Associando ancora il tema della sua partecipazione al caso parallelo di Rula Jebreal, prevista sempre al festival, si è giunti perfino una sorta di meme comparativo, per stile e gusto assimilabile addirittura alle linee guida della mostra dell’arte degenerata, con la differenza che in questo nostro caso non sembra averla promossa Goebbels. Come ha scritto giustamente su Facebook Flavia Perina: “L’accoppiata di foto Jebreal-Pavone usata per criticare la cartapecora di una vecchietta sovranista nel nome della gnoccagine di una giovane progressista è il paradigma Rosy Bindi rovesciato, al posto vostro mi vergognerei, ma molto”.

 

Intanto il libertario Emilio Targia, voce di Radio Radicale, che della signora Pavone ha scritto la biografia - “Tutti pazzi per Rita: La mia vita, i miei sogni, la mia voglia di cantare” (Rizzoli) - mi assicura che dietro tutto questa storia, da parte della nostra, non c’è nessuna intenzione di cavalcare la già menzionata capra nibelungica del razzismo, semmai soltanto leggerezza, sia quando ha commentato su Greta sia in seguito.

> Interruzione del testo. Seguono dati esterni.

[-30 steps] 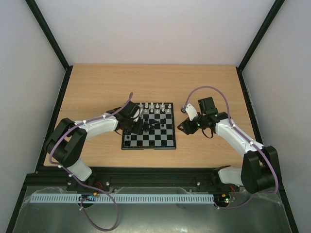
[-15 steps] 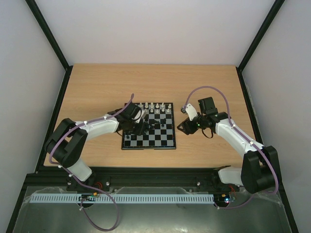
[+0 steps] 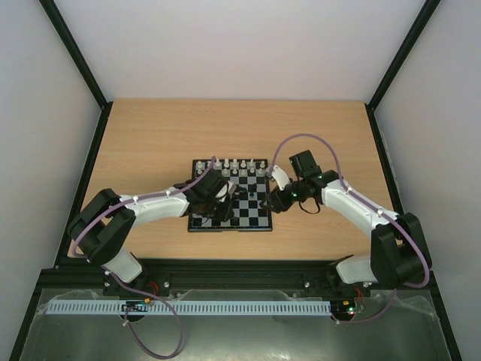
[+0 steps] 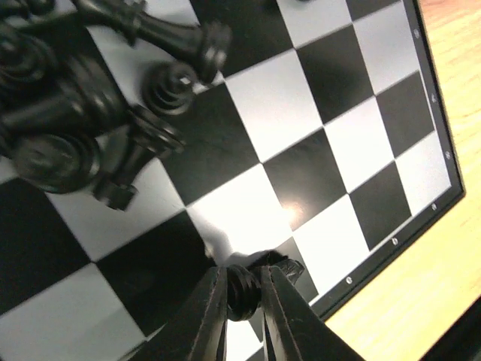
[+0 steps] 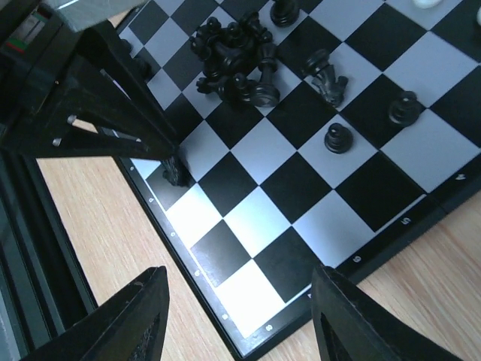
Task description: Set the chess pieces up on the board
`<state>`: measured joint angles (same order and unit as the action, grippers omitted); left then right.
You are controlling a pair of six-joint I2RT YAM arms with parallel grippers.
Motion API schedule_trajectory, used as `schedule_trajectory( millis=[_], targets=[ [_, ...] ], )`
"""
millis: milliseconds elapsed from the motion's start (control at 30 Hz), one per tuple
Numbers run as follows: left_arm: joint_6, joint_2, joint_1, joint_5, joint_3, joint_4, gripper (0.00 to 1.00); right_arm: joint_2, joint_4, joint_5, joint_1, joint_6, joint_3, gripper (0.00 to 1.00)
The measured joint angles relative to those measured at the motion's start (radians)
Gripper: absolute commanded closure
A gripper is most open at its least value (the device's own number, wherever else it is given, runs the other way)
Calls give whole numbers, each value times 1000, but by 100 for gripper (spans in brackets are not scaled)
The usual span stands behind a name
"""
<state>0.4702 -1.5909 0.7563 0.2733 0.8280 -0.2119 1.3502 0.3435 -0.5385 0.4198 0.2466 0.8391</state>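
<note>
The board [image 3: 244,218] lies on the wooden worktop [image 3: 150,143] between the two arms, with a line of white pieces [image 3: 237,165] along its far row. The left fingers [image 4: 218,308] are pressed together on a small black piece [image 4: 242,289] and clamp its rounded top. They hold it over a dark square close to the board's border, near a corner; whether its base touches the square I cannot tell. Further in on the board lies a heap of black pieces [image 4: 75,113] — several on their sides and touching one another. The right fingers [image 5: 143,316] stand wide apart with nothing between them, hanging above another corner of the board where its border meets the worktop. In the right wrist view the left fingers come down at the board's outermost column, with the heap just beyond them. To the side of the heap two black pawns [image 5: 338,138] stand upright on separate squares, apart from each other — and one tipped black piece [image 5: 328,77] lies between them and the heap.
</note>
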Motion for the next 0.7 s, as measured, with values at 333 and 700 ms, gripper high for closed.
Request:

Sempre il Biografo Ufficiale, accenna a una scarsa dimestichezza con i social da parte della sua amica.

rita pavone

 

Gli obietto che, sarà pur vero, gli credo, eppure, in verità, lei, Rita Pavone, da un certo punto in poi, ha dato davvero la sensazione di volersi incaponire in un ruolo, come dire, antipatizzante, sarà pure dipeso da un fattore reattivo, autoprotettivo, resta che, forte anche di questo dato ulteriore, da un certo momento in poi, il tribunale informale dei social ne ha fatto una sorta di feticcio della subcultura razzista salviniana, e la tempesta è pienamente in corso, e in questo momento sembra di intuirla tutta perfino dentro le pupille del già ampiamente smarrito Amadeus, certamente non idoneo a poterla placare.

 

rita pavone

Quanto a noi, ben al di là dell’impresentabile subcultura sovranista e dell’intera matassa sempre più intricata, soprattutto in nome della laicità, forse anche del senso del limite e ancora più del ridicolo, siamo qui a difendere in Rita Pavone il calore del tempo in cui l’impronta della mano sporca di carbone nerofumo di Gian Burrasca, appena fuggito di casa, nel timore di finire nel tremebondo collegio “Pierpaoli”, accompagnata dalla scritta  “Moio per la libertà”, proprio quel segno era esattamente per quasi tutti noi un simbolo di rivolta, lo stesso che ci avrebbe accompagnato, anni dopo, su altre barricate, con altre bandiere certamente figlie di un sogno tra Bakunin e Marx e i Situazionisti, così per le nostre vite, per le nostre passeggiate. 

rita pavone 2

 

Alla fine, però, tacerlo o far finta di nulla sarebbe davvero da meschini, il Festival di Sanremo e perfino dell’ironia, nel nostro caso, l’ha già vinto Matteo Salvini con questo suo brano idealmente in concorso: “Il nuovo nemico della sinistra è Rita Pavone. Non ci sono più i comunisti seri”.